How to Eat Healthy When Eating Out
Most people enjoy eating out at restaurants occasionally, especially to celebrate special events or to spend time with friends and loved ones. The good news is that your waistline doesn’t have to suffer just because you’re dining away from home. By following a few healthy eating tips, you can continue making good dietary choices.
You may have been a healthy eater all your life, or just recently refocused your efforts. Unfortunately, as we get older, our metabolisms slow down (about 10% every 10 years), so that even people once accustomed to eating without care may have to watch their caloric intake. In addition, other natural factors of aging can affect nutrient absorption and the ability to regulate water, meaning that you’ll need to up your nutrients (Vitamin B and D specifically) and drink more water.
Many dining establishments and even fast food restaurants today offer nutritional values on their menus or websites, so it’s easier than ever to ensure that you’re making good choices when eating out. A handy guideline specifically for a older adult’s meal would be:
- 300 to 500 calories per serving
- less than 30% fat
- less than 10% saturated fat
- 30 to 45g of carbohydrates
If you’re not into counting calories and grams, here are five simple and easy ways to make healthier choices when dining out.
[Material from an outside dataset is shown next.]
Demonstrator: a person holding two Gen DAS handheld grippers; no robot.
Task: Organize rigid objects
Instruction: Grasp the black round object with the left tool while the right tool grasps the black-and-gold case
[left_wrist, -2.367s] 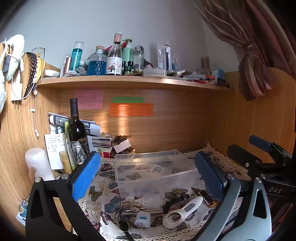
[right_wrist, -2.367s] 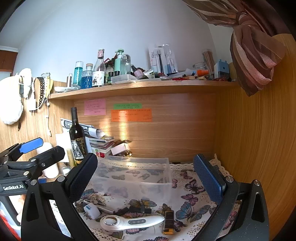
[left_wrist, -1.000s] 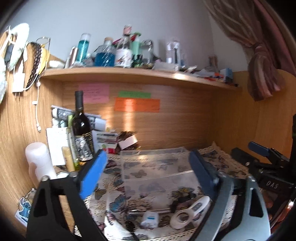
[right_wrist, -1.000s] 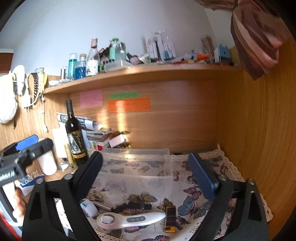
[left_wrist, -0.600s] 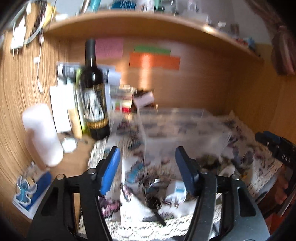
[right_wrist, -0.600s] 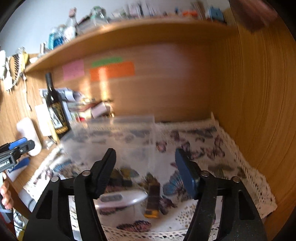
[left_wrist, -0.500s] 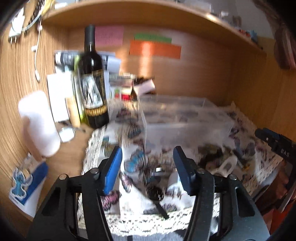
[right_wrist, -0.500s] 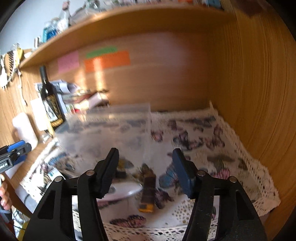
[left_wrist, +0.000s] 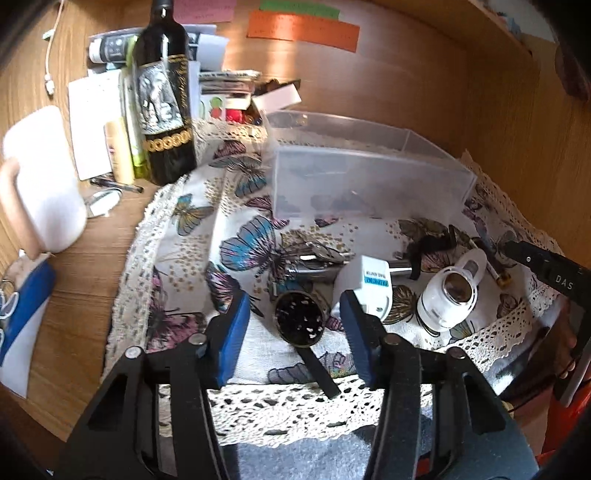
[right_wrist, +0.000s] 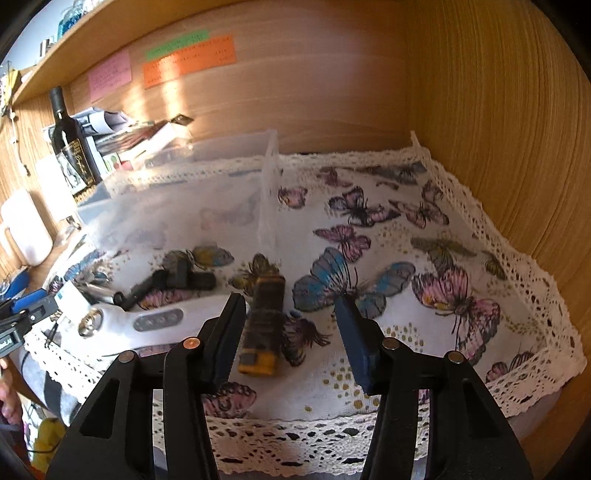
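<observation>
My left gripper (left_wrist: 295, 326) hangs low over the butterfly cloth (left_wrist: 192, 236), jaws closing. A round black disc with a black handle (left_wrist: 300, 323) lies between its blue pads, with a gap on each side. Just right of it are a white adapter box (left_wrist: 375, 286), a bunch of keys (left_wrist: 317, 258) and a white handheld device (left_wrist: 452, 291). My right gripper (right_wrist: 290, 334) is also closing, around a yellow-and-black stick (right_wrist: 264, 321). The stick lies close to the left finger (right_wrist: 225, 332), and the right pad stands apart from it. The clear plastic box (left_wrist: 369, 173) stands empty behind.
A wine bottle (left_wrist: 166, 103), papers and a white bottle (left_wrist: 40, 177) crowd the left side. Black clips (right_wrist: 181, 277) lie in front of the clear box (right_wrist: 184, 206). The wooden side wall (right_wrist: 517, 147) rises at the right, and the lace edge (right_wrist: 295, 435) hangs over the desk front.
Both grippers have dropped toward the cloth and tipped downward. Their jaws have narrowed from wide open, the left around the black disc, the right around the yellow-and-black stick.
</observation>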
1. Pass on the pre-meal bread.
Not only can it “ruin your supper” like your mother warned, it is also a source for many empty calories. If it’s just too tempting or hard to avoid sitting on your table, you can ask your waiter to remove it or to not bring it in the first place. Drink a nice tall glass of water and focus on great conversation with your fellow diners.
2. Avoid the fryer.
While fried food is admittedly delicious, it’s packed with hidden fat and sodium. It’s fine in moderation, but if you’re really trying to make better choices, pick menu items that are labeled as steamed or grilled.
3. Add a veggie.
A great rule of thumb is to try to include a vegetable with every meal you eat. Sounds simple but it can really make a difference in helping you get the recommended 5 servings of fruit and vegetables a day. Unfortunately, some vegetables are super-high in carbohydrates (like potatoes) and can cause your blood sugar level to spike, leaving you hungrier sooner afterwards. When possible, choose dark green, leafy vegetables like spinach or broccoli. Again, look for veggies that are steamed, and be on the lookout for added fats and calories from butter, cheese, and bacon (avoid the “loaded” versions of the vegetables).
4. Watch portion size.
Many restaurants offer smaller portions of meals, so choose these and instead add a side salad (choose lite dressing or balsamic vinegar to top it). Try to eat slowly and you’ll be surprised that you’ll often feel fuller if you give your stomach the time to process the meal (it can take up to 30 minutes for your brain to receive the signals from your stomach that it’s getting full). Another easy option is to ask for a to-go box as soon as you get your meal, and immediately divide your portion in half, saving half the order for leftovers. Having it boxed up and out of sight reduces the temptation to clean your plate and overeat.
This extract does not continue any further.